DiCarlo también señaló que la reacción de Israel incluyó bombardeos extensos en el sur de Beirut y otras áreas del país, lo que ha resultado en más de 570 muertos y más de 1.400 heridos, según cifras del Gobierno libanés presentadas en la sesión. La alta funcionaria enfatizó que la violencia a lo largo de la Línea Azul, la frontera monitorizada por la ONU entre ambos países, ha socavado los progresos alcanzados en los últimos meses para consolidar un cese de hostilidades.

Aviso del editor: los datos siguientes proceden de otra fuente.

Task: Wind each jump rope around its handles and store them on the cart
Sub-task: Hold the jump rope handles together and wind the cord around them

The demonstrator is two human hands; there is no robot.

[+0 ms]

A pesar de la alarmante situación, DiCarlo mencionó que el Gobierno libanés ha tomado medidas significativas para cumplir sus compromisos internacionales, incluyendo un plan del Ejército para restaurar el control estatal sobre las armas. En este contexto, el primer ministro libanés, Nawaf Salam, ha condenado las acciones de Hizbulá, reiterando que cualquier actividad militar que escape al control estatal es inaceptable. Por su parte, el jefe humanitario de la ONU, Tom Fletcher, describió un deterioro rápido de la situación humanitaria en Líbano, con más de 750.000 desplazados y graves carencias en servicios básicos.